**AIM OF THE EXERCISE**.
Write out again, word for word, the lines below from the line that holds "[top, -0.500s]" through the line that holds "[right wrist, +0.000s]", omitting pictures.

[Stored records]
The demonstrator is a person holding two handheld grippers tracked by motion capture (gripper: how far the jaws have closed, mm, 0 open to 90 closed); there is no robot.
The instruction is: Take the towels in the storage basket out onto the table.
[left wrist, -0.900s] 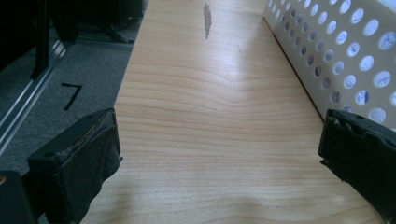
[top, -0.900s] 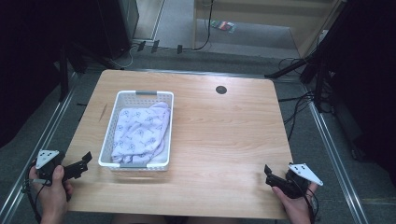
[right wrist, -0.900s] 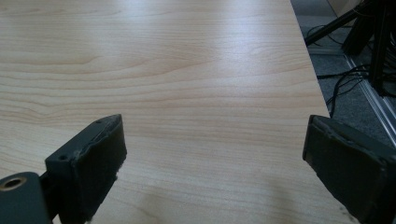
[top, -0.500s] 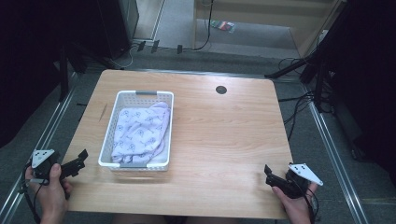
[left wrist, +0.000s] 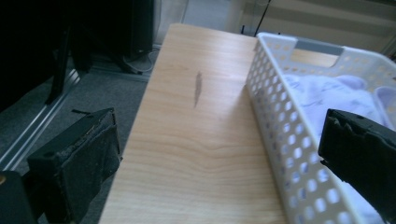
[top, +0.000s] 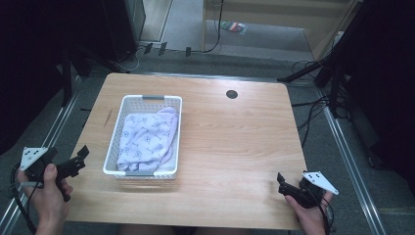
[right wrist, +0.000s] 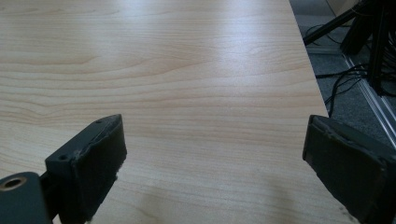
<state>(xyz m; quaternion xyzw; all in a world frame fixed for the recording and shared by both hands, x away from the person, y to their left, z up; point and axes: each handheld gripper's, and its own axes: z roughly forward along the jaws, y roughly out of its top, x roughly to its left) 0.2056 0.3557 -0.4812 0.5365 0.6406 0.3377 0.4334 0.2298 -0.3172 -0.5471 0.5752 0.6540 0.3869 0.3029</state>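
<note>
Across the wooden table [top: 230,147] before me, a white perforated basket [top: 113,147] sits left of centre with a pale lilac patterned cloth [top: 147,139] bunched inside. At its near left corner my left gripper [top: 78,157] gapes wide, empty; my right gripper [top: 283,185] rests at the near right edge, jaws spread, gripping nothing.

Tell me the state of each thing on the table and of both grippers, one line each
Basket: upright near the table's left side, holding cloth.
Cloth: crumpled inside the basket, untouched.
Left gripper: open, empty, at the table's left edge beside the basket.
Right gripper: open, empty, over the table's near right corner.
Table: bare wood apart from the basket; dark round hole near its far edge.
</note>
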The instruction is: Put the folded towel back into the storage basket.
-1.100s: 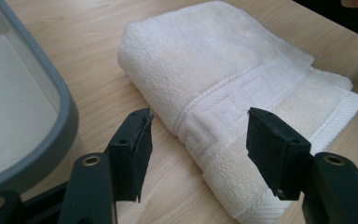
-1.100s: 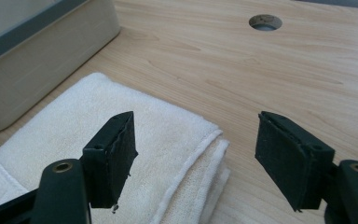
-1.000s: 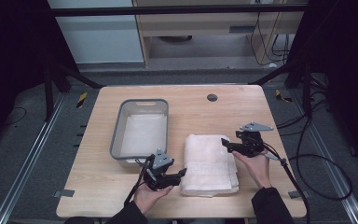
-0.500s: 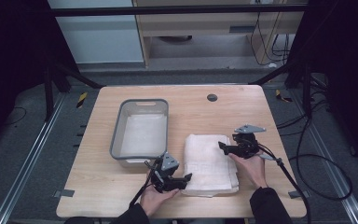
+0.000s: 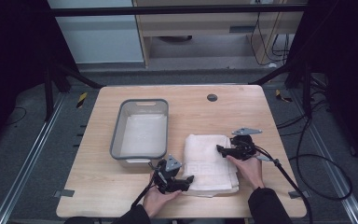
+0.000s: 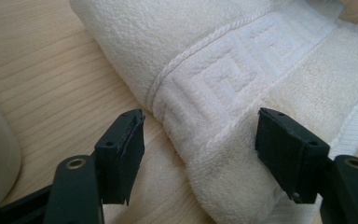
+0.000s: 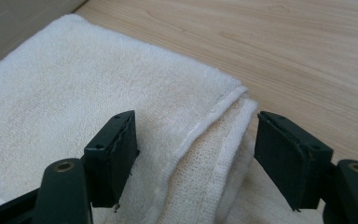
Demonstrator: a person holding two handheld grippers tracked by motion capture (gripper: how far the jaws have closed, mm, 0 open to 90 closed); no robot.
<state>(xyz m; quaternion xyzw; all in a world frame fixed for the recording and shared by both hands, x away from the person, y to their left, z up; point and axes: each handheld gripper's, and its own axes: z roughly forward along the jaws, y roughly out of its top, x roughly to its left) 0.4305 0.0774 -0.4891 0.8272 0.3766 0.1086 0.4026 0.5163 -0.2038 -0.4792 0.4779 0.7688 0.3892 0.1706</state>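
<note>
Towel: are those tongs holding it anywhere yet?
No. Both tongs are open: the left tongs straddle a towel corner, the right tongs its layered edge.

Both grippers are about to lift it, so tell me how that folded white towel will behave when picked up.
The folded white towel looks like soft terry in stacked layers, so it will probably sag and droop between the left gripper and right gripper. The loose edges could let the folds slip open. Its looped texture should grip well, unlikely to slide out.
</note>
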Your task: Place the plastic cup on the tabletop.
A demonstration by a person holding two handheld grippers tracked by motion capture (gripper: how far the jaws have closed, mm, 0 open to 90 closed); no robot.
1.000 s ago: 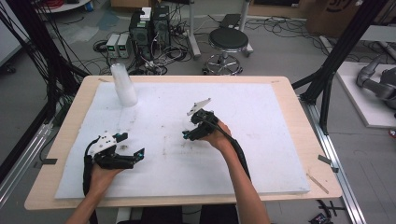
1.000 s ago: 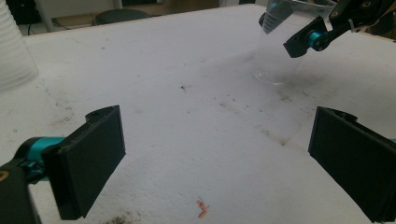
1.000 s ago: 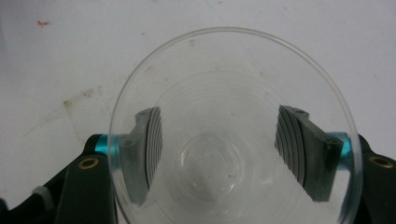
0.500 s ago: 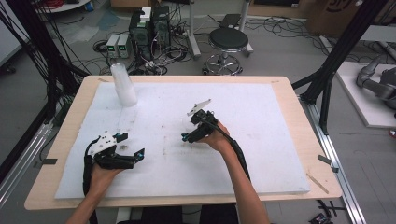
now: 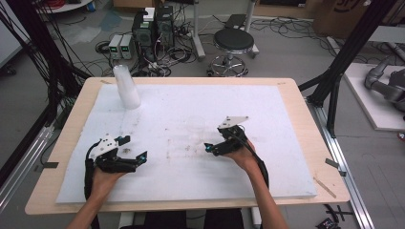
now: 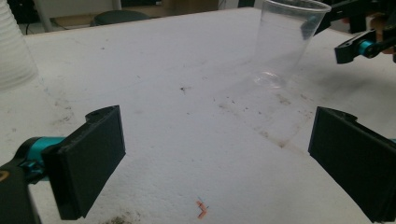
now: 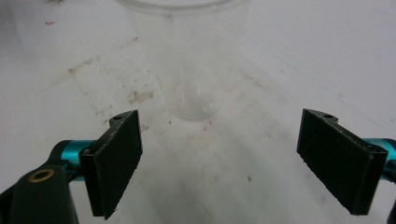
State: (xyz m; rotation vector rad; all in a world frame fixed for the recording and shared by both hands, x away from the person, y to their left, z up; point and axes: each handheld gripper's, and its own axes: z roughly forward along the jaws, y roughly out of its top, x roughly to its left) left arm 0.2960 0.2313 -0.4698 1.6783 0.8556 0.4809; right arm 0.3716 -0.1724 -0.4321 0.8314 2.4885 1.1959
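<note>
A clear plastic cup (image 5: pixel 195 128) stands upright near the middle of the white foam board (image 5: pixel 286 143). My right gripper (image 5: pixel 216 139) is just right of the cup and a little nearer to me, open, with nothing between its jaws. In the right gripper view the cup (image 7: pixel 187 60) stands ahead of the open right gripper (image 7: pixel 219 158), beyond the jaw tips. My left gripper (image 5: pixel 134 148) rests open at the front left of the board. From the left gripper view the cup (image 6: pixel 285 42) stands far ahead of the open left gripper (image 6: pixel 217 158), with the right gripper (image 6: pixel 364 35) beside it.
A tall stack of translucent cups (image 5: pixel 126 87) stands at the back left of the board; its side shows as the stack (image 6: pixel 14 46) in the left gripper view. The board lies on a wooden table (image 5: pixel 305 109). A stool (image 5: pixel 233 43) and electronics sit on the floor behind.
My right gripper has drawn back to the right and toward the near edge, away from the clear cup. The left gripper has stayed put.
</note>
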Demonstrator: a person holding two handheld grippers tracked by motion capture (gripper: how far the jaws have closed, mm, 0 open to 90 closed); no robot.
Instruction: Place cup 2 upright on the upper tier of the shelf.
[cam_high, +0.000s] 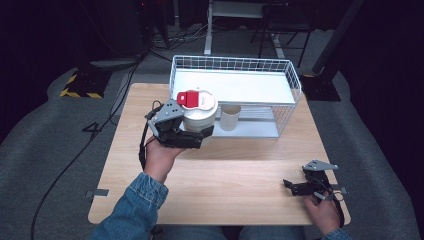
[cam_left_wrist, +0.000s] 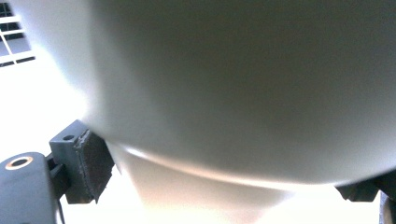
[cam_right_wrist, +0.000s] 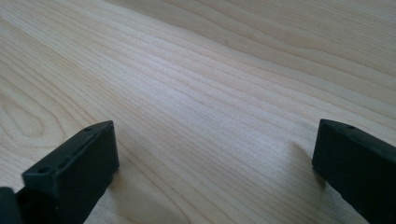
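Left gripper (cam_high: 192, 131) clamps the upright white jar (cam_high: 199, 117) at the rack's (cam_high: 235, 87) front left corner; right gripper (cam_high: 296, 186) rests released near the table's (cam_high: 225, 180) right edge.

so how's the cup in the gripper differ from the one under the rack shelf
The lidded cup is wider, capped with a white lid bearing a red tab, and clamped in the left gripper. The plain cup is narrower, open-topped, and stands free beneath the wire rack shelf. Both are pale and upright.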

**SOLUTION TO THIS PROBLEM**.
[top, -0.500s] 
[left wrist, +0.000s] 
[top, +0.000s] 
[right wrist, +0.000s] 

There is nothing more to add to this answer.